**YOUR GOAL**
What you return must match the records below exactly, apart from the omitted pictures.

++++++

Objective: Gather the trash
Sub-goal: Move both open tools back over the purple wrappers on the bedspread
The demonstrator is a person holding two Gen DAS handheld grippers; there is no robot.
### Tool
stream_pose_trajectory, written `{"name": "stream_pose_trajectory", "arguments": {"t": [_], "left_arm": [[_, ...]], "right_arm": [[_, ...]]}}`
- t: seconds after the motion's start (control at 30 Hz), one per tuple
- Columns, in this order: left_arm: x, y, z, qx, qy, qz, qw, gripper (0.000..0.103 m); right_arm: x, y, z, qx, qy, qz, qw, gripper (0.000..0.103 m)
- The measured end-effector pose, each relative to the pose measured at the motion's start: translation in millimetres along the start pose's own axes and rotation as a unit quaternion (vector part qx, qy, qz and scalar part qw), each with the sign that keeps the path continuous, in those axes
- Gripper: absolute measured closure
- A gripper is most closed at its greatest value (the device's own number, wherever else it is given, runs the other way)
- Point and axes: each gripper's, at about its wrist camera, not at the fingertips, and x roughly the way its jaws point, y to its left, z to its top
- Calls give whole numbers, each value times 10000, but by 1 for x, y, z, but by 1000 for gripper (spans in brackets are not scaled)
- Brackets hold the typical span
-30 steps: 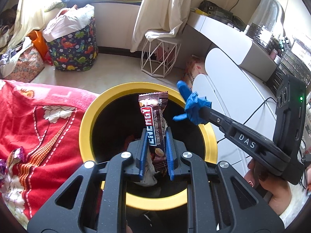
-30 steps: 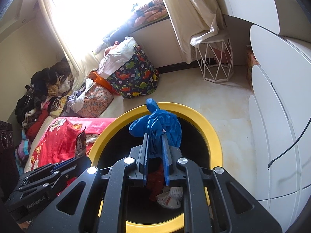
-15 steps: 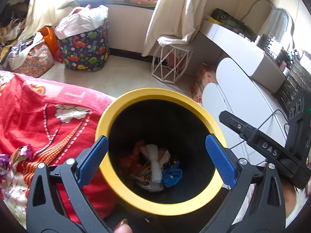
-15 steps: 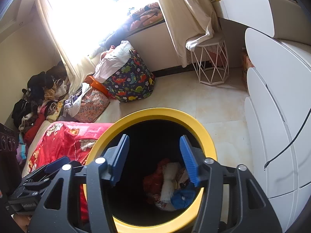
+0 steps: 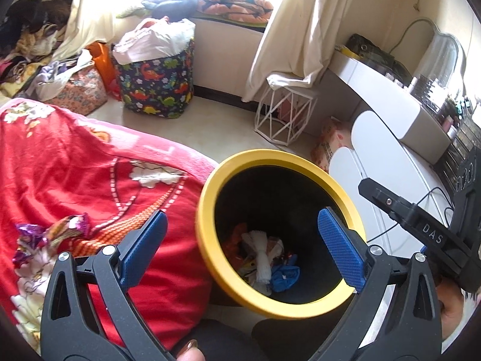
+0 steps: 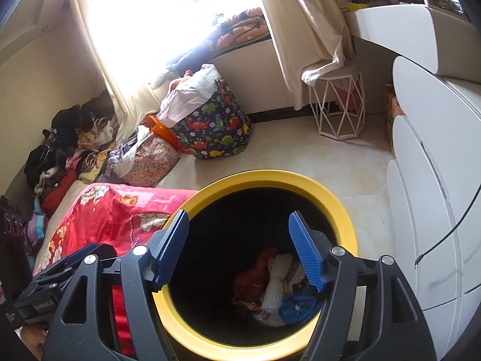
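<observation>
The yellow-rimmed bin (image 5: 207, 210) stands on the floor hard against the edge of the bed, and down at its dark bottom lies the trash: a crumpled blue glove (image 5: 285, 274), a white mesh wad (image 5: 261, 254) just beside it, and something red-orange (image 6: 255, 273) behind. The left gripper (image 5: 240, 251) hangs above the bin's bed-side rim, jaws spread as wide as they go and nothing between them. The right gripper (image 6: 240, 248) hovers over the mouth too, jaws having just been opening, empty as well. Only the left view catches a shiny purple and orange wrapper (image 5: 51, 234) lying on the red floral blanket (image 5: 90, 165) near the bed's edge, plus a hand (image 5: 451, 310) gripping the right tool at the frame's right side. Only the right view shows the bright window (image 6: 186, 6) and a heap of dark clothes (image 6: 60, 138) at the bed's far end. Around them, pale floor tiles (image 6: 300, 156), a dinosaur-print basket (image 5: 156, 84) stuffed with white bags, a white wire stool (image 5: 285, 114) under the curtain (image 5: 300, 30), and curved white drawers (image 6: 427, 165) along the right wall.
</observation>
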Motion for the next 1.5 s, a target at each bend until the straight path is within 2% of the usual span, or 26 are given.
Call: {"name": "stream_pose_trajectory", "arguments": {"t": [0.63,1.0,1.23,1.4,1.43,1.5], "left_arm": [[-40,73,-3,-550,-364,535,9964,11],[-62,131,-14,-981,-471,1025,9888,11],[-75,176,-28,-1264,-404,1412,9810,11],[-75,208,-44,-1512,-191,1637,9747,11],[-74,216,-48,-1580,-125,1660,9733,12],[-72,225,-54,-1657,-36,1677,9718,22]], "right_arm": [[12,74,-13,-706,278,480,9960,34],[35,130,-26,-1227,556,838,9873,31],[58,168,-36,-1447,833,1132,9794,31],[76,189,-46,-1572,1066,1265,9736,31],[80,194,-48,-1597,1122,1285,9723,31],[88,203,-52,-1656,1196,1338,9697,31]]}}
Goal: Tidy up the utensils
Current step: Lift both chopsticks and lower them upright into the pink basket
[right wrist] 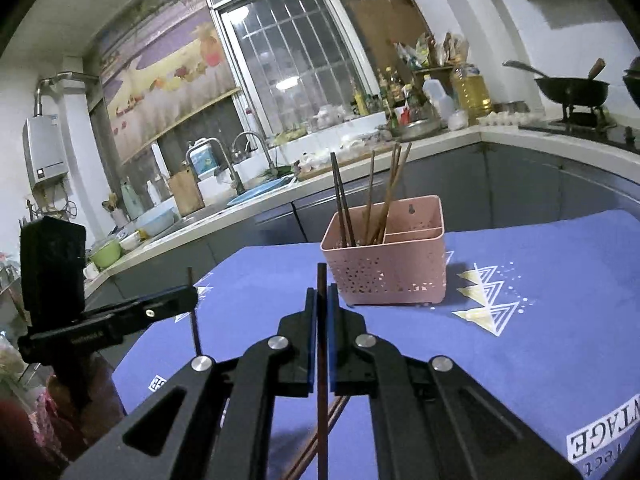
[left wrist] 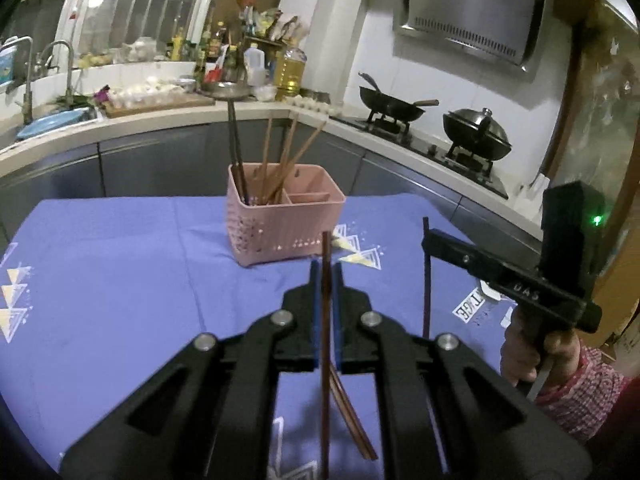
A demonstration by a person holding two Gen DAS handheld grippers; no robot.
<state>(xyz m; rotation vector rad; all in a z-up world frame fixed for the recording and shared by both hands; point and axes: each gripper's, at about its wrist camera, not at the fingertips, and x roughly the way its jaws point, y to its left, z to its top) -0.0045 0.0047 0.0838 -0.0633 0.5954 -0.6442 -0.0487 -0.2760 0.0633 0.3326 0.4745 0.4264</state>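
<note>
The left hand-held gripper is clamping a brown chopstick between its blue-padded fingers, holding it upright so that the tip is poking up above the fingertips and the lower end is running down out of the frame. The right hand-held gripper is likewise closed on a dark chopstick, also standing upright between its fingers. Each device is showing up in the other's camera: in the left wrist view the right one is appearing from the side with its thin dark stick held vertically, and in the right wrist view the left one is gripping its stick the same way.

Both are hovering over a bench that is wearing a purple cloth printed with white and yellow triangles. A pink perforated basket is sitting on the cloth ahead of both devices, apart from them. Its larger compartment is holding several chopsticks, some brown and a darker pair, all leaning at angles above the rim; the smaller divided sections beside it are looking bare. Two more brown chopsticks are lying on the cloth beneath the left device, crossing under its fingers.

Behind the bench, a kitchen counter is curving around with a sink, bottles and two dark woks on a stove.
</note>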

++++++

**TASK SOLUTION**
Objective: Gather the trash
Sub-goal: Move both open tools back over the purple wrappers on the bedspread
The demonstrator is a person holding two Gen DAS handheld grippers; there is no robot.
### Tool
stream_pose_trajectory, written `{"name": "stream_pose_trajectory", "arguments": {"t": [_], "left_arm": [[_, ...]], "right_arm": [[_, ...]]}}`
- t: seconds after the motion's start (control at 30 Hz), one per tuple
- Columns, in this order: left_arm: x, y, z, qx, qy, qz, qw, gripper (0.000..0.103 m); right_arm: x, y, z, qx, qy, qz, qw, gripper (0.000..0.103 m)
- The measured end-effector pose, each relative to the pose measured at the motion's start: translation in millimetres along the start pose's own axes and rotation as a unit quaternion (vector part qx, qy, qz and scalar part qw), each with the sign that keeps the path continuous, in those axes
- Gripper: absolute measured closure
- A gripper is most closed at its greatest value (the device's own number, wherever else it is given, runs the other way)
- Point and axes: each gripper's, at about its wrist camera, not at the fingertips, and x roughly the way its jaws point, y to its left, z to its top
- Calls give whole numbers, each value times 10000, but by 1 for x, y, z, but by 1000 for gripper (spans in brackets are not scaled)
- Brackets hold the typical span
-30 steps: 
-30 steps: 
-15 steps: 
-15 steps: 
+0 steps: 
+0 steps: 
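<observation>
The yellow-rimmed bin (image 5: 207, 210) stands on the floor hard against the edge of the bed, and down at its dark bottom lies the trash: a crumpled blue glove (image 5: 285, 274), a white mesh wad (image 5: 261, 254) just beside it, and something red-orange (image 6: 255, 273) behind. The left gripper (image 5: 240, 251) hangs above the bin's bed-side rim, jaws spread as wide as they go and nothing between them. The right gripper (image 6: 240, 248) hovers over the mouth too, jaws having just been opening, empty as well. Only the left view catches a shiny purple and orange wrapper (image 5: 51, 234) lying on the red floral blanket (image 5: 90, 165) near the bed's edge, plus a hand (image 5: 451, 310) gripping the right tool at the frame's right side. Only the right view shows the bright window (image 6: 186, 6) and a heap of dark clothes (image 6: 60, 138) at the bed's far end. Around them, pale floor tiles (image 6: 300, 156), a dinosaur-print basket (image 5: 156, 84) stuffed with white bags, a white wire stool (image 5: 285, 114) under the curtain (image 5: 300, 30), and curved white drawers (image 6: 427, 165) along the right wall.
</observation>
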Motion for the next 1.5 s, a target at each bend until the straight path is within 2% of the usual span, or 26 are given.
Call: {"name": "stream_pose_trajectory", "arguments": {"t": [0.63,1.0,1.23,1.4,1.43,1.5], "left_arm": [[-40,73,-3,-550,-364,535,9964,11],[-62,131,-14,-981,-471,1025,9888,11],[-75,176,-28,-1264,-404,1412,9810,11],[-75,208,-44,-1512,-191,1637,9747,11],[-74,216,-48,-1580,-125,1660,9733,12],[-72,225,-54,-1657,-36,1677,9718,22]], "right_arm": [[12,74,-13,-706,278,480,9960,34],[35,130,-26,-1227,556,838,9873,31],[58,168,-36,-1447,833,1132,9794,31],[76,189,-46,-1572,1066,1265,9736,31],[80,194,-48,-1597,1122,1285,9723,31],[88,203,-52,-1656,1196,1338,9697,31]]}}
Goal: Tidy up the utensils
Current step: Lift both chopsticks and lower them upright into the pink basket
[right wrist] 
[left wrist] 
A demonstration by a person holding two Gen DAS handheld grippers; no robot.
<state>(xyz m; rotation vector rad; all in a z-up world frame fixed for the recording and shared by both hands; point and axes: each gripper's, at about its wrist camera, not at the fingertips, and x roughly the way its jaws point, y to its left, z to its top) -0.0045 0.0047 0.0838 -0.0633 0.5954 -0.6442 -0.0487 -0.2760 0.0633 0.3326 0.4745 0.4264</state>
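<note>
The left hand-held gripper is clamping a brown chopstick between its blue-padded fingers, holding it upright so that the tip is poking up above the fingertips and the lower end is running down out of the frame. The right hand-held gripper is likewise closed on a dark chopstick, also standing upright between its fingers. Each device is showing up in the other's camera: in the left wrist view the right one is appearing from the side with its thin dark stick held vertically, and in the right wrist view the left one is gripping its stick the same way.

Both are hovering over a bench that is wearing a purple cloth printed with white and yellow triangles. A pink perforated basket is sitting on the cloth ahead of both devices, apart from them. Its larger compartment is holding several chopsticks, some brown and a darker pair, all leaning at angles above the rim; the smaller divided sections beside it are looking bare. Two more brown chopsticks are lying on the cloth beneath the left device, crossing under its fingers.

Behind the bench, a kitchen counter is curving around with a sink, bottles and two dark woks on a stove.
</note>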

The exercise was answered completely.